- Stored items -
---------------

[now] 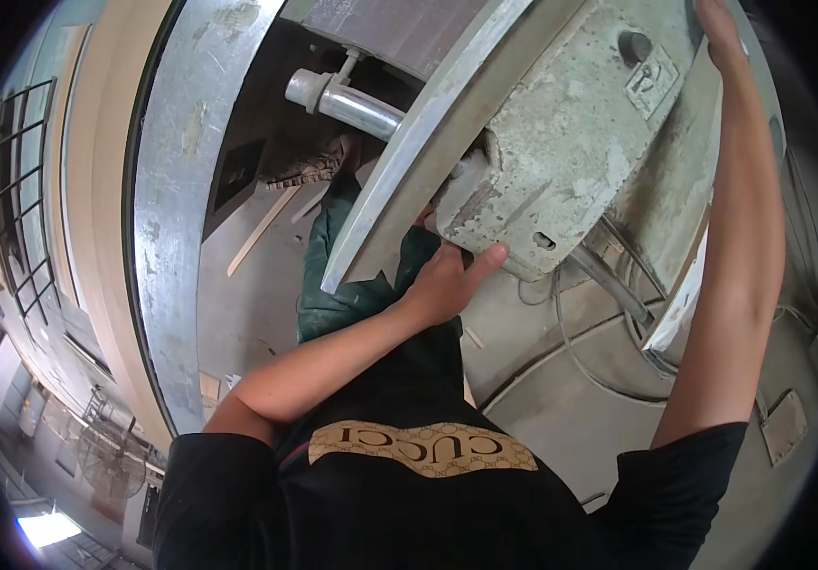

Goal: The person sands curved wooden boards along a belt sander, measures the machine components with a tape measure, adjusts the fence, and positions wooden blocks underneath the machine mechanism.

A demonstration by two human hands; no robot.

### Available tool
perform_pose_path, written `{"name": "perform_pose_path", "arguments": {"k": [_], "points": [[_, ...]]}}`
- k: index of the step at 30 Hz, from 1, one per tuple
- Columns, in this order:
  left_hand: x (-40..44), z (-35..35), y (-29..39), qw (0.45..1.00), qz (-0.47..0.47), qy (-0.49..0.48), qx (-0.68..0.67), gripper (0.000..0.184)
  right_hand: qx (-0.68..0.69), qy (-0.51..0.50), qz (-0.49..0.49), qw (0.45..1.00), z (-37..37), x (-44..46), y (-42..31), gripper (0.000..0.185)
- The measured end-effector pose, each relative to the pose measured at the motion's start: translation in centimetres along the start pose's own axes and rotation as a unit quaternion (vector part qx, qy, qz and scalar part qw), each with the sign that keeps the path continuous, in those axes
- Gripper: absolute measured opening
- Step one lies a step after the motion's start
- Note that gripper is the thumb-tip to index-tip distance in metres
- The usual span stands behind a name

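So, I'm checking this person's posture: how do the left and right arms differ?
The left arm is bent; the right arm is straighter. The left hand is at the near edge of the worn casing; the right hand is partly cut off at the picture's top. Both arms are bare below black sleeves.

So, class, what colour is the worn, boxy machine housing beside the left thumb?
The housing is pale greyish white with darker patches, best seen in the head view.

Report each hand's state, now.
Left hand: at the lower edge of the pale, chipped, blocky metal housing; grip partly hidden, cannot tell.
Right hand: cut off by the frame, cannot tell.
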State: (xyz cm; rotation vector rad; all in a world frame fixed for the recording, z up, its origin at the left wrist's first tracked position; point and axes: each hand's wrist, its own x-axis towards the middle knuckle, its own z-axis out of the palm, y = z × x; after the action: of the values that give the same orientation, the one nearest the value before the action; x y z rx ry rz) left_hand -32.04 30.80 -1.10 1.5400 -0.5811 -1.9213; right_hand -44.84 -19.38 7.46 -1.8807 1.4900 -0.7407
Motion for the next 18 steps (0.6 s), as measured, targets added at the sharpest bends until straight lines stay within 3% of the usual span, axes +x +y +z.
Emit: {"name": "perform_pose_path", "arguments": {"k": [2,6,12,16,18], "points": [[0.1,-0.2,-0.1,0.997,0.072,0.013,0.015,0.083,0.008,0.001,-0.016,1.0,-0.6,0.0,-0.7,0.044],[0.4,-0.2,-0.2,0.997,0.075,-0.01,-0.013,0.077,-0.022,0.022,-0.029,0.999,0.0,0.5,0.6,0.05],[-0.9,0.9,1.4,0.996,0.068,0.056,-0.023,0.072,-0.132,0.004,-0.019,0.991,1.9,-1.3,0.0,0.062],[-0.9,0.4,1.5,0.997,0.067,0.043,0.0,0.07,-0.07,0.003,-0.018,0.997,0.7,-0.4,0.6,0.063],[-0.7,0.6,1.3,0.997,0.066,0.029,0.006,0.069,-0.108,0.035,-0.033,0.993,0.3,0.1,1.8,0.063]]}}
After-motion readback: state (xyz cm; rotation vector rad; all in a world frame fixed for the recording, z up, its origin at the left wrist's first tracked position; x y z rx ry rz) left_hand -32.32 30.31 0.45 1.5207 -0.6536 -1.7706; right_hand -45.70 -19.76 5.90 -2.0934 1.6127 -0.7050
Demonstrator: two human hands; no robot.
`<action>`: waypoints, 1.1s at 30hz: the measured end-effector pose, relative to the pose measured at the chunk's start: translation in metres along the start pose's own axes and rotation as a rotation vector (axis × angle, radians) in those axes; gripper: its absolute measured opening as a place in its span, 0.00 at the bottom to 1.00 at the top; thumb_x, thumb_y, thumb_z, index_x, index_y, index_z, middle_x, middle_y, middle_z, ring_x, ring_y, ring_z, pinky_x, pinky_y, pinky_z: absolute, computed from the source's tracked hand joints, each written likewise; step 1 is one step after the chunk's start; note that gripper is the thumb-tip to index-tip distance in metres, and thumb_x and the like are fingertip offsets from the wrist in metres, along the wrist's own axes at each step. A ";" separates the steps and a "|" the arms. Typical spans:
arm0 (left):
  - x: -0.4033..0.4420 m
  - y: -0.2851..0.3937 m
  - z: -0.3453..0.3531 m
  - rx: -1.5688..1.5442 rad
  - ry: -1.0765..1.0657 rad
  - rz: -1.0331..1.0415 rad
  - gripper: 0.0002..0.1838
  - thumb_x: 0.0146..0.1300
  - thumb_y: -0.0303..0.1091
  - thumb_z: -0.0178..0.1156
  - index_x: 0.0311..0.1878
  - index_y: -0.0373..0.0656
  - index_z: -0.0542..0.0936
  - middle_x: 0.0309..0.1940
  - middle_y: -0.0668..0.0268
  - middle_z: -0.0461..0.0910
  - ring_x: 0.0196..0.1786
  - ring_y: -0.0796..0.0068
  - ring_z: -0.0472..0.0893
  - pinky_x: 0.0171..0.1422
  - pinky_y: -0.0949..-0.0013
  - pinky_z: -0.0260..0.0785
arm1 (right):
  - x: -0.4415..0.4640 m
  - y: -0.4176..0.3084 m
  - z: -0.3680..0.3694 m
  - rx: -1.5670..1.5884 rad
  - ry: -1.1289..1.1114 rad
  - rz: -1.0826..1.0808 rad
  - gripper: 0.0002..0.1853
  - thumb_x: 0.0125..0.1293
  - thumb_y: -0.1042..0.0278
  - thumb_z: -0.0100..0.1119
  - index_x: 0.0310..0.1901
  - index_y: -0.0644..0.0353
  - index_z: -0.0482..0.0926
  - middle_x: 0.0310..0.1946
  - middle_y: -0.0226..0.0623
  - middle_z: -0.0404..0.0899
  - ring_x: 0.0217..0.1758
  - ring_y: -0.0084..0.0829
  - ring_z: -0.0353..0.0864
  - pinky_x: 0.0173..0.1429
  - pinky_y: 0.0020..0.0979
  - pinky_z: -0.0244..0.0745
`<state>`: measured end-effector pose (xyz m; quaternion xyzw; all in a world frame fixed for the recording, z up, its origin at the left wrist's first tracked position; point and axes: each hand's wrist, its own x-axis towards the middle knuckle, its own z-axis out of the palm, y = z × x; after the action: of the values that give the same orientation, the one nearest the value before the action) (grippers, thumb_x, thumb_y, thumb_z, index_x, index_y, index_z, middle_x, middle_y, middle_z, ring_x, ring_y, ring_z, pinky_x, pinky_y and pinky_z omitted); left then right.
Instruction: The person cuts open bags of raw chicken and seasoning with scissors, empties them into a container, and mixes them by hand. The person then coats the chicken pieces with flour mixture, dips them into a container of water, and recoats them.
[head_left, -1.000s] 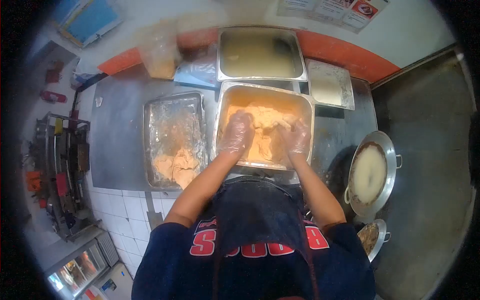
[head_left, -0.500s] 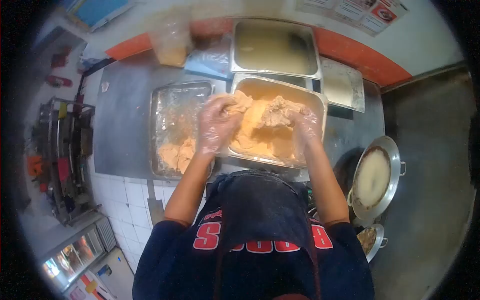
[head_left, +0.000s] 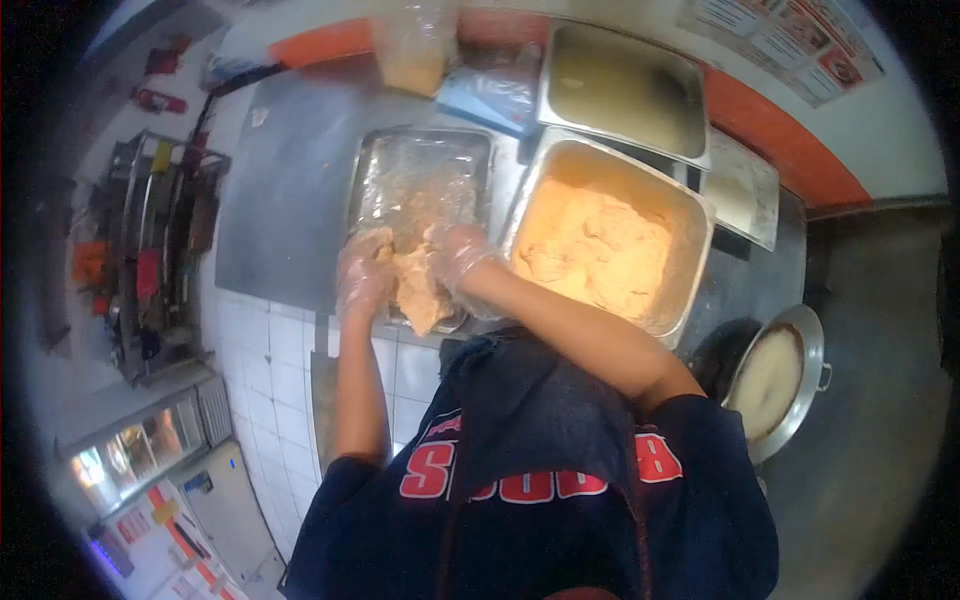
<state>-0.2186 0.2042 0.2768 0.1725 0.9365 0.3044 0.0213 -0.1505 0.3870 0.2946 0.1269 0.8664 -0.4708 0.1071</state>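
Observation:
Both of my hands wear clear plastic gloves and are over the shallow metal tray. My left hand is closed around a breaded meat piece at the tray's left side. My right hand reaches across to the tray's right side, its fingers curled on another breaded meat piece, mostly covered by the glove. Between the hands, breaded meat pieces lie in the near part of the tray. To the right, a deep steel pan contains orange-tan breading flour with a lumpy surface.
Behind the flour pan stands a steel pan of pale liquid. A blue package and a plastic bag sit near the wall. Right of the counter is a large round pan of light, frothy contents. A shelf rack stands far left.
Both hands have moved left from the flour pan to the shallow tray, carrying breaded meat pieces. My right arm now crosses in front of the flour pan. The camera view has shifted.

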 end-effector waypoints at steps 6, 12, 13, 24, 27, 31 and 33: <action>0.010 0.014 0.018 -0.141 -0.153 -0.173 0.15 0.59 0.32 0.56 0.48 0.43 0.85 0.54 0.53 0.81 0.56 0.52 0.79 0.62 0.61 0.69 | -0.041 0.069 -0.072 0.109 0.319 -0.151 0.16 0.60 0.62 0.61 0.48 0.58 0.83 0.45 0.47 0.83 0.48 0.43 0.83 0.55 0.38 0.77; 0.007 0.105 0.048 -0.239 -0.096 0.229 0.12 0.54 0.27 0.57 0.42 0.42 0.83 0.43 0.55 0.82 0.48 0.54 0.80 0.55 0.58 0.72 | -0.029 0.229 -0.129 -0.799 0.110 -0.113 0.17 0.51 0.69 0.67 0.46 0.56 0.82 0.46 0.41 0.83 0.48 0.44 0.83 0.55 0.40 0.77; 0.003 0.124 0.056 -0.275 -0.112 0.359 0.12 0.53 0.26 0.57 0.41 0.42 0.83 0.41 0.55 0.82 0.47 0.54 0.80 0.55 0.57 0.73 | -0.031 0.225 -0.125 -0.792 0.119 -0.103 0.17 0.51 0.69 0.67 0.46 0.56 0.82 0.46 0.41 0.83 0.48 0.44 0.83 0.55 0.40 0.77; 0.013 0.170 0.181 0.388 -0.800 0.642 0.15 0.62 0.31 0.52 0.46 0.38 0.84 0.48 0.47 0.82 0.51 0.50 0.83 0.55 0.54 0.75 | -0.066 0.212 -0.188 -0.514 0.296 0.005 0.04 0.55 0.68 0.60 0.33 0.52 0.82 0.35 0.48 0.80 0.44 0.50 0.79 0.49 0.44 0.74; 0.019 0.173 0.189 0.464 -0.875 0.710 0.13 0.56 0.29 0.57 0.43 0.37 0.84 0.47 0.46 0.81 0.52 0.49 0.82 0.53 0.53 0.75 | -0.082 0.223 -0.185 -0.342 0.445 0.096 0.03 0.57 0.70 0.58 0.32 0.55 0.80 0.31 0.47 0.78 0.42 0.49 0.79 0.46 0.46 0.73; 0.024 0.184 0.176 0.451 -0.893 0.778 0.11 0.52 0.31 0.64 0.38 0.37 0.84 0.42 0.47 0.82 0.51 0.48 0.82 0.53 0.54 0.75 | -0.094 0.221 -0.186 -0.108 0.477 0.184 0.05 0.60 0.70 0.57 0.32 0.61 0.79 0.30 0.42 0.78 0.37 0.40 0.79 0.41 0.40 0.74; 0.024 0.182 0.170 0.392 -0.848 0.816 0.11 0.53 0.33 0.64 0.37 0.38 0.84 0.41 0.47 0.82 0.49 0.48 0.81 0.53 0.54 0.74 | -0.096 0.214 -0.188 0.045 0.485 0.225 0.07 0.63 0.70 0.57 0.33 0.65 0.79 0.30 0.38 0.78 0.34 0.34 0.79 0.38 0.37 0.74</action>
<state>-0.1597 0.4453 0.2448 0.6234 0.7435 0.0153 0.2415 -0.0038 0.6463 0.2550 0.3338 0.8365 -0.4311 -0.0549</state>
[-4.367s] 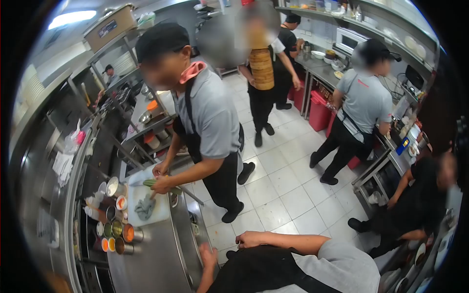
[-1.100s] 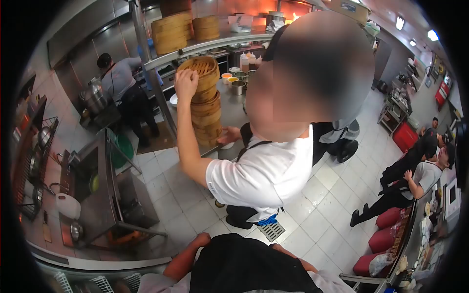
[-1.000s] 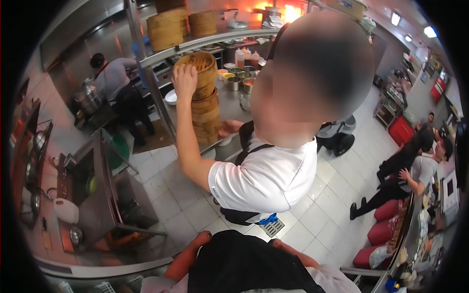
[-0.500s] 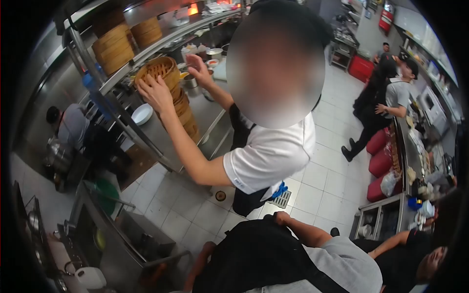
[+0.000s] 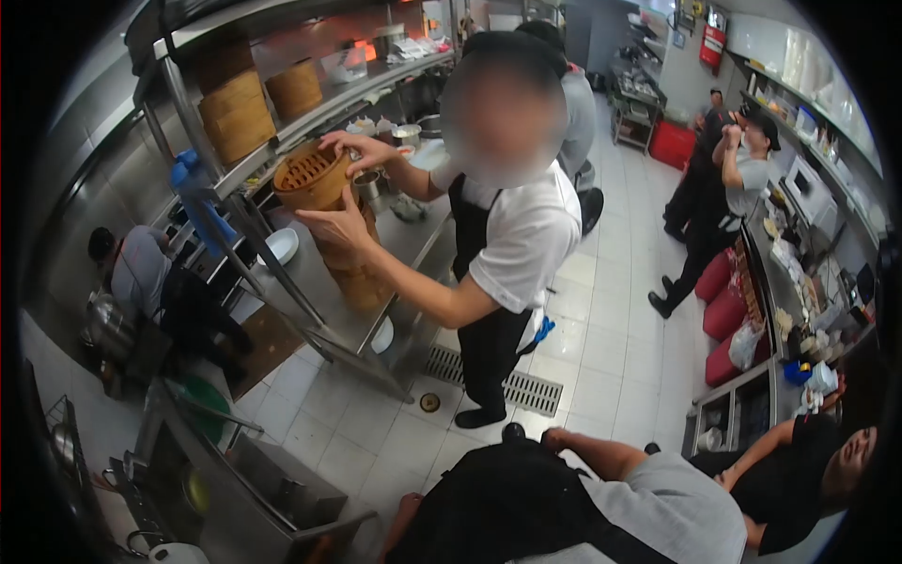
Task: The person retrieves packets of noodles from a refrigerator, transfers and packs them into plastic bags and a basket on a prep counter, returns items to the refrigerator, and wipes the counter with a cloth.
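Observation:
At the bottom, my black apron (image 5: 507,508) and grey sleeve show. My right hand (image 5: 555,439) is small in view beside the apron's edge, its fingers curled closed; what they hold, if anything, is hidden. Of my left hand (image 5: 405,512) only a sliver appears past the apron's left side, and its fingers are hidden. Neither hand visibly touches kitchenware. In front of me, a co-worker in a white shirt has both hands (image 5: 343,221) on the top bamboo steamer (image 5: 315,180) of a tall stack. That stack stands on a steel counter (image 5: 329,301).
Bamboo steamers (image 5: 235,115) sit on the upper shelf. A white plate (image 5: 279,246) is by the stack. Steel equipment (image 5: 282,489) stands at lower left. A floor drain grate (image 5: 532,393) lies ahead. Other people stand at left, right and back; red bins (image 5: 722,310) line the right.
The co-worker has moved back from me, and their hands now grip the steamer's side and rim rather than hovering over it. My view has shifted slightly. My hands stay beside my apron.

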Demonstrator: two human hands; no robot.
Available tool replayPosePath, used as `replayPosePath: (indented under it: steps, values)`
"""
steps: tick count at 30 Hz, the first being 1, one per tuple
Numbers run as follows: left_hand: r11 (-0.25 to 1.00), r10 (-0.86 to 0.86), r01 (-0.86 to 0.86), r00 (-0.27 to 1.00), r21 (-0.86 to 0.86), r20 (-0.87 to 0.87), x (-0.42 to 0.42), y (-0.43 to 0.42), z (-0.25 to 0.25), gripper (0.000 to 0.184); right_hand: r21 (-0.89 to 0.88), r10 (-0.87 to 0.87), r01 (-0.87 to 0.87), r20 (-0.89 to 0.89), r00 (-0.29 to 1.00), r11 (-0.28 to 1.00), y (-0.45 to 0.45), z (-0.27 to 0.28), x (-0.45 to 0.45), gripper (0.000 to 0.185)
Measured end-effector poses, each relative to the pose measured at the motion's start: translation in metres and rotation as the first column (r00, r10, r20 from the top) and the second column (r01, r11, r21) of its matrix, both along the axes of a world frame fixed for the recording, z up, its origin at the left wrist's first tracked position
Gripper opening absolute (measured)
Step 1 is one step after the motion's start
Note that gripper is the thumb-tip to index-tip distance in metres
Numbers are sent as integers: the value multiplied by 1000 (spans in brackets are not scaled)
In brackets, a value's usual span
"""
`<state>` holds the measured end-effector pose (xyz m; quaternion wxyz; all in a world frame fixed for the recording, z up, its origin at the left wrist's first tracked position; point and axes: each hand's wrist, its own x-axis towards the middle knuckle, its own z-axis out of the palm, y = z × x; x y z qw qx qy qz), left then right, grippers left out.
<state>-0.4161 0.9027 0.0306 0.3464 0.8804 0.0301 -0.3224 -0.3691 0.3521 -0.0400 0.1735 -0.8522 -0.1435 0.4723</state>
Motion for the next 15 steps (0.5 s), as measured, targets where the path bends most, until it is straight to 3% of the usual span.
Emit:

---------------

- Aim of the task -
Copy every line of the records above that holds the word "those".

- Answer to this task -
- The measured end-effector pose, each relative to the pose measured at the motion's start: translation in centimetres along the start pose's own axes and rotation as a unit quaternion (vector part qx, qy, qz and scalar part qw), each with the sign that keeps the path continuous, in those axes
`<action>`: waypoints, 1.1s at 30hz: the measured end-effector pose, relative to the pose measured at the chunk's start: translation in metres along the start pose's own axes and rotation as a rotation vector (axis × angle, radians) in those axes; gripper: its absolute measured opening as a place in its span, 0.00 at the bottom to 1.00 at the top; thumb_x, thumb_y, thumb_z, index_x, index_y, index_z, middle_x, middle_y, middle_z, ring_x, ring_y, ring_z, pinky_x, pinky_y, pinky_z: absolute, computed from the source's tracked hand joints, each written likewise; step 1 is one step after the chunk's start; note that gripper is the thumb-tip to index-tip distance in metres, and thumb_x and the like are fingertip offsets from the wrist in metres, along the wrist's own axes at each step. A ";" separates the steps and a "|" the arms. Typical spans:

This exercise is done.